[[ SOURCE INFORMATION, beginning ]]

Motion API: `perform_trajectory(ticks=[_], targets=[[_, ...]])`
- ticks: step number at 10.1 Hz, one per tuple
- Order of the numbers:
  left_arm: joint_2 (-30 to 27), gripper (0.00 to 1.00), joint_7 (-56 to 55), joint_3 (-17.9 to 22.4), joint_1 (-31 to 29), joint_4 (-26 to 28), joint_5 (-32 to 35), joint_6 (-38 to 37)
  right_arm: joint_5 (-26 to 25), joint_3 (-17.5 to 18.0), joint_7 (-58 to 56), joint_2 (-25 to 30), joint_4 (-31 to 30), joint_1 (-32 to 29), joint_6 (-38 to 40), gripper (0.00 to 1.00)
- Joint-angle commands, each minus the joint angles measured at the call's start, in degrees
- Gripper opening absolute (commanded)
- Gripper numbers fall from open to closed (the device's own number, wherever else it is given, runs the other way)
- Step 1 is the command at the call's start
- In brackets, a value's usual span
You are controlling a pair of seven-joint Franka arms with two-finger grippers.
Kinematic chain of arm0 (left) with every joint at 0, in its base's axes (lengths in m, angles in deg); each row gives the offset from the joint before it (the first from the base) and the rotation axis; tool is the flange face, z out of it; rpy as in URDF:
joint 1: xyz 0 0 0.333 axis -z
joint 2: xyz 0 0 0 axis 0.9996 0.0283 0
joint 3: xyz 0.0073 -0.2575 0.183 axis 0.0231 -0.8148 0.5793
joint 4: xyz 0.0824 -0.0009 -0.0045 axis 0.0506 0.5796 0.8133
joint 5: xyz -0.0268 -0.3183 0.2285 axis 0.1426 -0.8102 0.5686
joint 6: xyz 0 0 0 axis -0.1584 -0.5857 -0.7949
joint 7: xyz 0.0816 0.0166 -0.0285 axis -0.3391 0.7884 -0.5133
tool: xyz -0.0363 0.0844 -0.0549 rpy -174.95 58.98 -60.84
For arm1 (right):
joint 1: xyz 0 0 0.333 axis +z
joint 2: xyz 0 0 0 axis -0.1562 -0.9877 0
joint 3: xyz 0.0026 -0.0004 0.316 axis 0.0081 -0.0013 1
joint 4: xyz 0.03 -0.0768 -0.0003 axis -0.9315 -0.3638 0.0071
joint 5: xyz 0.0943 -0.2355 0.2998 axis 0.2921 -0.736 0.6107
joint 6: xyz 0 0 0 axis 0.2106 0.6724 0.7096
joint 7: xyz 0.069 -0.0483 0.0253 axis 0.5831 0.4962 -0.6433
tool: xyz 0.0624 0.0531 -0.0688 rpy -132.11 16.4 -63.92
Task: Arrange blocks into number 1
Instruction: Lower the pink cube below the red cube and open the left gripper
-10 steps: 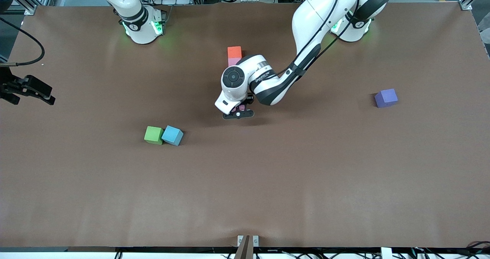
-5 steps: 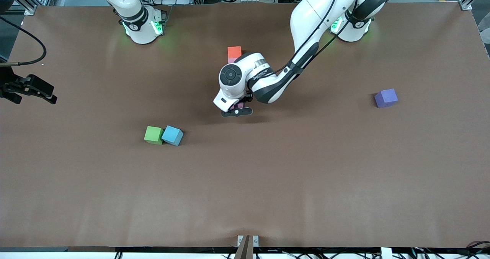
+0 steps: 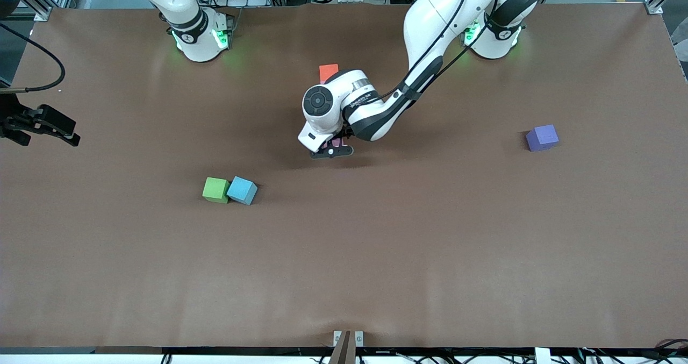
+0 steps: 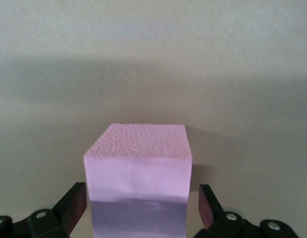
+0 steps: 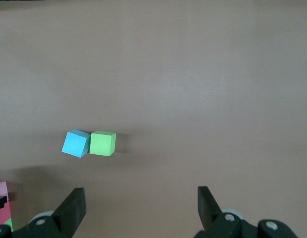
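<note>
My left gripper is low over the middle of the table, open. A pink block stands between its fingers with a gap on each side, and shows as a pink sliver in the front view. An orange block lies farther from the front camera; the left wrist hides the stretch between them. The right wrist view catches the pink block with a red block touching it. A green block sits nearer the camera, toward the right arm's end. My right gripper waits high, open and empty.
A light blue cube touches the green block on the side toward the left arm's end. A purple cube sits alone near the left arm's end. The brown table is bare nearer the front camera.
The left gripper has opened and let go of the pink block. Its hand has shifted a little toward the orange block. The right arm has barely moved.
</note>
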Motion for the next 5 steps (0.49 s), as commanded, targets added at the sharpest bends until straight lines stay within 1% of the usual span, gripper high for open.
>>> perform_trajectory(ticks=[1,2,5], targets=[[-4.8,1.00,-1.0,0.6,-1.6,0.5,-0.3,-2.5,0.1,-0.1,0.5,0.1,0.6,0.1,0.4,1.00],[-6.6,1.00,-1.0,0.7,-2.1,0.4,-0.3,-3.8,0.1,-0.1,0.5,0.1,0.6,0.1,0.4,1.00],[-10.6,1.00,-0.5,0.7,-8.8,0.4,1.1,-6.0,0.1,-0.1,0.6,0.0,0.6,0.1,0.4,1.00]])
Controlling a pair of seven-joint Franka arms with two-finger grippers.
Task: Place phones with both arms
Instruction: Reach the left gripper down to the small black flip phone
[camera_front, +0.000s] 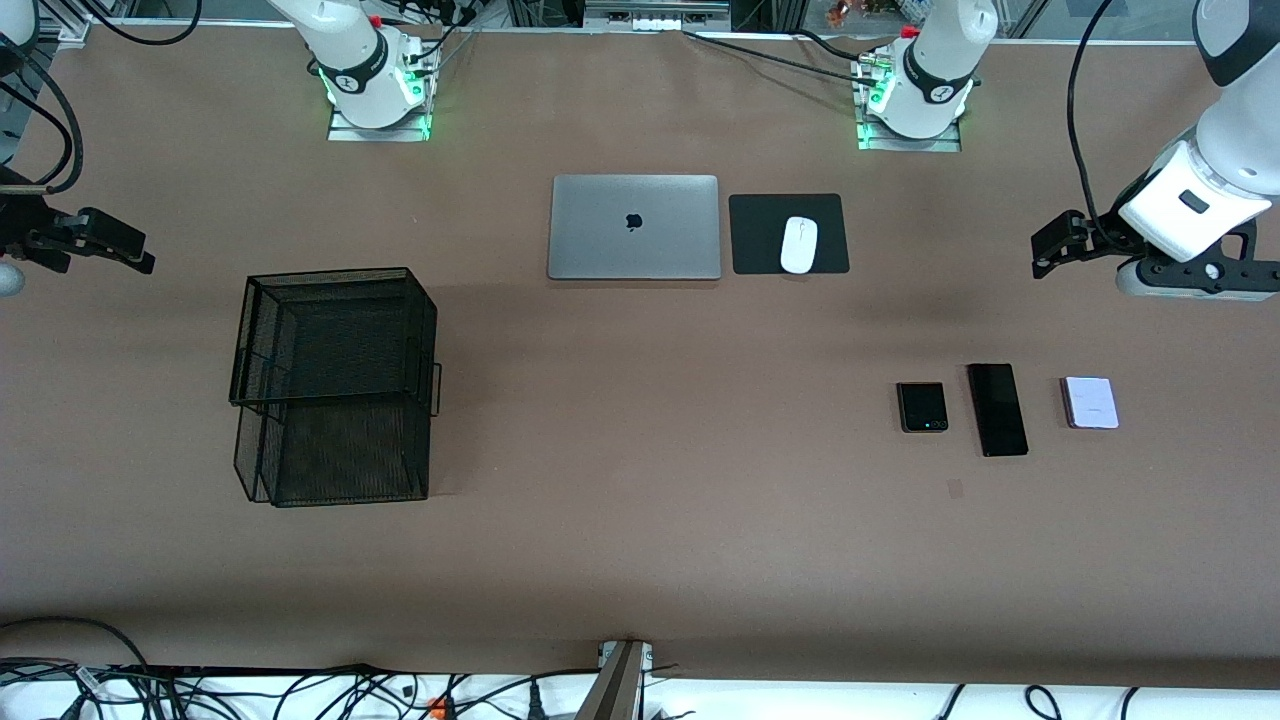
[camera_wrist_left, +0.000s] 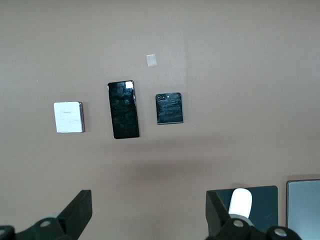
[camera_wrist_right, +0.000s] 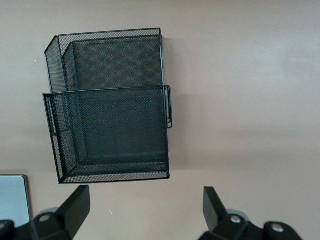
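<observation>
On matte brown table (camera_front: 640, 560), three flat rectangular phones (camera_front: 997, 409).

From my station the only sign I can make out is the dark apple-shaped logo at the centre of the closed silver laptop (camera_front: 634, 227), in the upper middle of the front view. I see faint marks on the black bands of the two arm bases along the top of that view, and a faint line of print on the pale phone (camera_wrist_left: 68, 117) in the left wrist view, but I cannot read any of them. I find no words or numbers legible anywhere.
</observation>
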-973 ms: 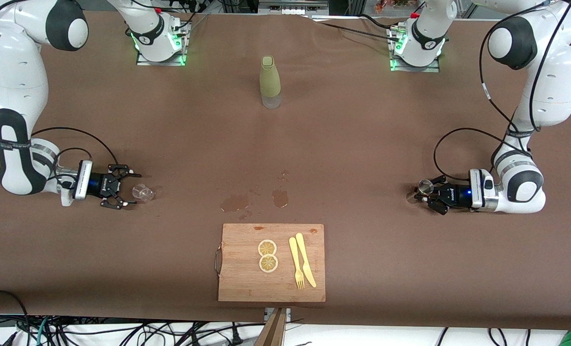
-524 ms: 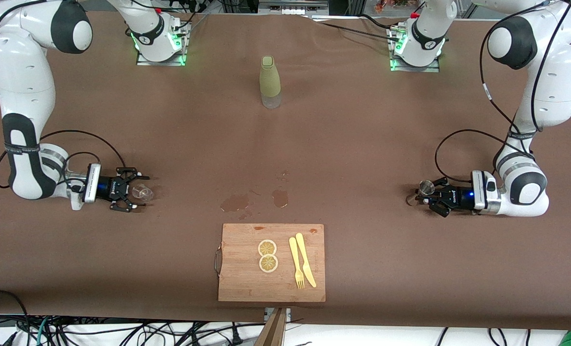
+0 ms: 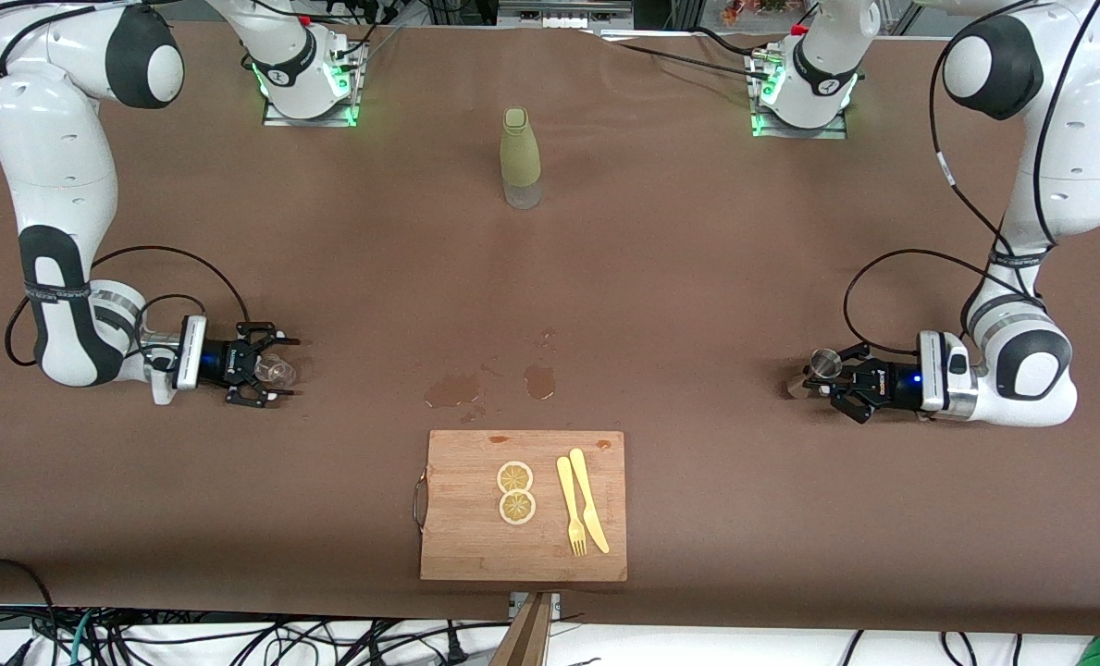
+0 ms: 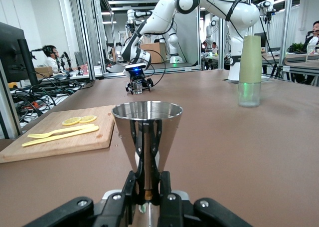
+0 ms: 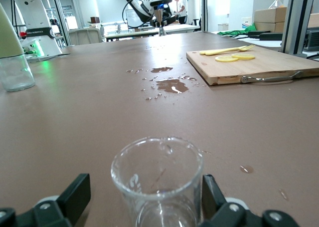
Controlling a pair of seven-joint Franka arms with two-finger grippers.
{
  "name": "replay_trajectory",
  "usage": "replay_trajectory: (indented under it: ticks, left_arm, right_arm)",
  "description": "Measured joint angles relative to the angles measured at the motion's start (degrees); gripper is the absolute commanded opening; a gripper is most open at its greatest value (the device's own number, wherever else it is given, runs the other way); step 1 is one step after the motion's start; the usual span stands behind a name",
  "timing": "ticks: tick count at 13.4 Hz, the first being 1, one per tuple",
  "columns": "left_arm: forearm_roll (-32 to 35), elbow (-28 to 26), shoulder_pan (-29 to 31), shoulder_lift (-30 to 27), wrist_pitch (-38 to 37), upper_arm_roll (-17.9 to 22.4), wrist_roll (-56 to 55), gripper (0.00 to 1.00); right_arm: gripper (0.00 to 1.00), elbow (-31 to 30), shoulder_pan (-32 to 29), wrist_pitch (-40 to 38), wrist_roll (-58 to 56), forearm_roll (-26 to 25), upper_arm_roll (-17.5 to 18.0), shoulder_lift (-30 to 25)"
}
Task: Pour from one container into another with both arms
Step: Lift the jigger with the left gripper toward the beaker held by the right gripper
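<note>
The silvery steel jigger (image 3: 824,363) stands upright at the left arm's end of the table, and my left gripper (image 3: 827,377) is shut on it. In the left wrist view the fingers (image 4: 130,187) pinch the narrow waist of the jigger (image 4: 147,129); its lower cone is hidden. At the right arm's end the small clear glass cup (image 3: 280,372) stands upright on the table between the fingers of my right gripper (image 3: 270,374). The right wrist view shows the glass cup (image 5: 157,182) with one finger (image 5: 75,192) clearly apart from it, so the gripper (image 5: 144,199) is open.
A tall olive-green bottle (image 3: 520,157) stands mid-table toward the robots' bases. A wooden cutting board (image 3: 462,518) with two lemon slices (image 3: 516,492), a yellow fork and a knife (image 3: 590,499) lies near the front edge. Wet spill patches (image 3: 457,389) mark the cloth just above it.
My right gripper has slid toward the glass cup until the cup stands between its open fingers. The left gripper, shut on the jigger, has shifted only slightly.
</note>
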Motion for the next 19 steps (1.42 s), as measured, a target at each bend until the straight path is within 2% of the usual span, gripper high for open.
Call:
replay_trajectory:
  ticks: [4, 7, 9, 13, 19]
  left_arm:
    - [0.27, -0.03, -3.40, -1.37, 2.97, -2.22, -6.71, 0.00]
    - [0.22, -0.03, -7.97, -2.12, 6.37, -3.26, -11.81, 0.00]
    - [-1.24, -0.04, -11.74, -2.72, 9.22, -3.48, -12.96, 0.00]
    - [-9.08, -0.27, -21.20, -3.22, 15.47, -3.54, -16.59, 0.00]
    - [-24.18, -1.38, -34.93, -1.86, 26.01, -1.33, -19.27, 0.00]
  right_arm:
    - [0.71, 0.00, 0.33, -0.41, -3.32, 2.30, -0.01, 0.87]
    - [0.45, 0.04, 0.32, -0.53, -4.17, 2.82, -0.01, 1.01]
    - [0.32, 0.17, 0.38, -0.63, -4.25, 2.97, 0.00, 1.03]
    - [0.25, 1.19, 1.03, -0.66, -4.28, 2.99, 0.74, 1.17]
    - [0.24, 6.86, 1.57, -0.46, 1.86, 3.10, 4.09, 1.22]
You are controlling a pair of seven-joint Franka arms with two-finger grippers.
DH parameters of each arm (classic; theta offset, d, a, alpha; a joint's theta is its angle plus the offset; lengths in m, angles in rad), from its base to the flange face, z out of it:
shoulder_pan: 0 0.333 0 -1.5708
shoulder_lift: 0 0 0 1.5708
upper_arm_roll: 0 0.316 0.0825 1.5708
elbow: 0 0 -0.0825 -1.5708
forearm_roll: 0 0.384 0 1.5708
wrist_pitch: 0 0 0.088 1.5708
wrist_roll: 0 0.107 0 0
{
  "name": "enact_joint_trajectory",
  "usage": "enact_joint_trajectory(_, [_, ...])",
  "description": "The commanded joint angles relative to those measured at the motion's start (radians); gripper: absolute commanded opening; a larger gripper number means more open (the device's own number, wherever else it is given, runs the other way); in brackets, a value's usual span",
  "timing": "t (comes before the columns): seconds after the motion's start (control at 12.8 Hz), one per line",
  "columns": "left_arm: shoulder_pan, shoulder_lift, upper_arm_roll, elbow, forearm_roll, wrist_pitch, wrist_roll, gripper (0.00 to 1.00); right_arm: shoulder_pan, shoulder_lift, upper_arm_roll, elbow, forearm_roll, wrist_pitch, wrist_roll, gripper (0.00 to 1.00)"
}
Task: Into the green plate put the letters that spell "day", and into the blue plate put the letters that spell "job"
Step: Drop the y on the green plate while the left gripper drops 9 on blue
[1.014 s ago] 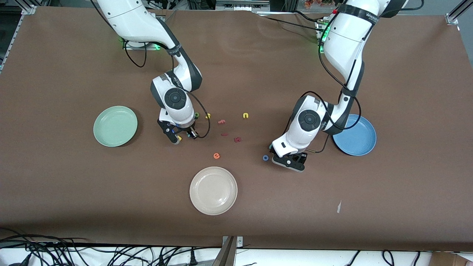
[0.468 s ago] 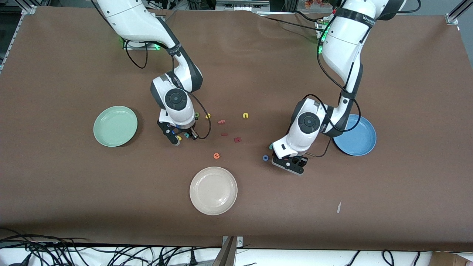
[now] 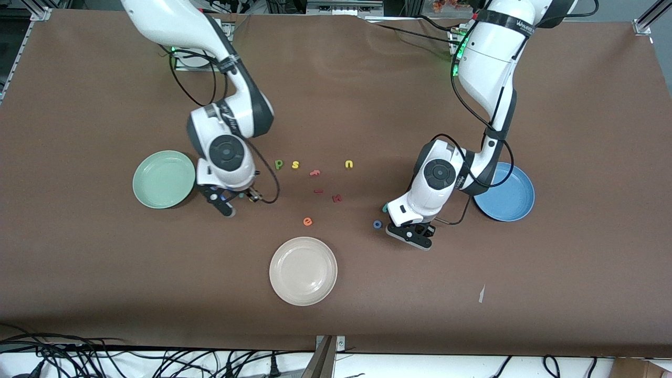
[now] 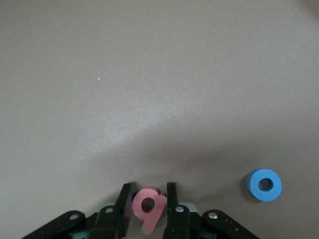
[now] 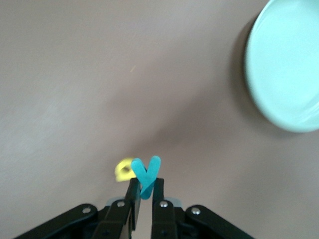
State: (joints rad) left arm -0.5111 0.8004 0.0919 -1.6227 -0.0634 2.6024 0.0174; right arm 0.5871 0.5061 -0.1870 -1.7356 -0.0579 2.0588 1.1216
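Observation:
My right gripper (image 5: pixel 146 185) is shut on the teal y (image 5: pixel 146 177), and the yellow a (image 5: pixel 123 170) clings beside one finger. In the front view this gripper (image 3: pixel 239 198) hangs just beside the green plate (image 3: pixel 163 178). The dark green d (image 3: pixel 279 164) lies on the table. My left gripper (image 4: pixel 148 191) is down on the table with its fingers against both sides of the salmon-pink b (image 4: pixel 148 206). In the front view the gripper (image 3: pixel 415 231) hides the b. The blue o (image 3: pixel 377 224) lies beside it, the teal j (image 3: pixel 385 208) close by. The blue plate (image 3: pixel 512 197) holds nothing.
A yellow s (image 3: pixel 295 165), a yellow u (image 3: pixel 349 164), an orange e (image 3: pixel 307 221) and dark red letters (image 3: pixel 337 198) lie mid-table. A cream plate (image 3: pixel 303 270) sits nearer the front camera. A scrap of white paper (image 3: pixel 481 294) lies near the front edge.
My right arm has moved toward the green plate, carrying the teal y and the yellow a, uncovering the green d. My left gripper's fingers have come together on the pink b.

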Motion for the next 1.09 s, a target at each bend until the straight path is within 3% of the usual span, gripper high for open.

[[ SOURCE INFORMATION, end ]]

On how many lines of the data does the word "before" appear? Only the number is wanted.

2